AIM OF THE EXERCISE: Lines in which "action" appears should be pulled from the data below.

DATASET SECTION:
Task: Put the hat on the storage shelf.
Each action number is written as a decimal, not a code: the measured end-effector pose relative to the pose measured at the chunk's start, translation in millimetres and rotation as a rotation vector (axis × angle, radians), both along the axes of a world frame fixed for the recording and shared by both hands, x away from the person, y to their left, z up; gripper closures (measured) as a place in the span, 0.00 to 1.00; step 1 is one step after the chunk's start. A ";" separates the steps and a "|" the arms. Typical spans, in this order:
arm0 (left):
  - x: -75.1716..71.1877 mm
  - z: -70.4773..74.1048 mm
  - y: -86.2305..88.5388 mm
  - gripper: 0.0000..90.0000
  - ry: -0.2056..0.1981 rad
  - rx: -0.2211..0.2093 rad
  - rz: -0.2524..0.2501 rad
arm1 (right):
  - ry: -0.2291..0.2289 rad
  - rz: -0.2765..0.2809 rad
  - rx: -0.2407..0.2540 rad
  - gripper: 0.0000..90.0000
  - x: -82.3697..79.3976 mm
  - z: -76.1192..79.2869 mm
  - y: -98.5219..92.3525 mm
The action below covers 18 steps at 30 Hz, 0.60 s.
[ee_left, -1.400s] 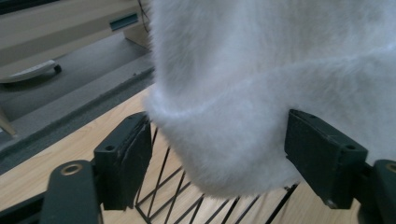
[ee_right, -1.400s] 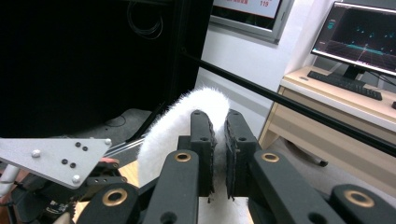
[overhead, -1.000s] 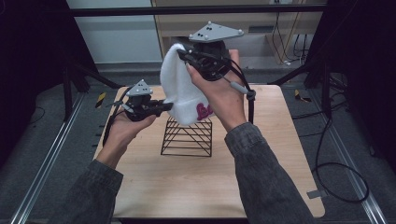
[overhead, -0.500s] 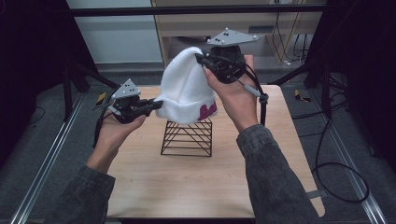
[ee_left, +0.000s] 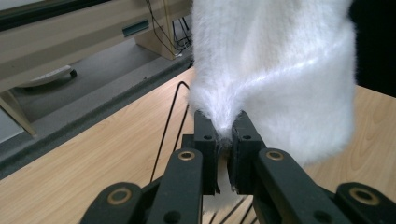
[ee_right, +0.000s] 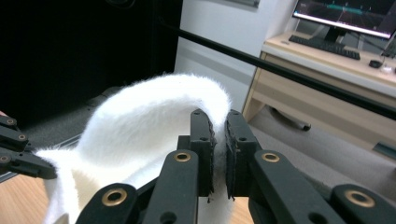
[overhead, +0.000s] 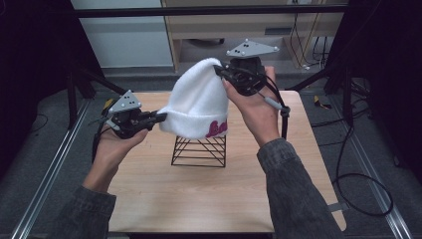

RESPONSE BOX:
Each action number is written as a decimal, not a code: the measured end-effector pose relative to the pose measured at the chunk's start, translation in millimetres and rotation as a rotation vector (axis × angle, radians), both along the axes of a world frame fixed for the recording and shared by both hands, x away from the person, y to their left, z up; gripper closures (measured) as a place in the span, 0.00 to 1.00; step 1 is one step after the chunk's start. A ";" separates the steps and a "|" the arms. Typical spans, in this order:
The action below covers 18 steps at 30 Hz, 0.60 s.

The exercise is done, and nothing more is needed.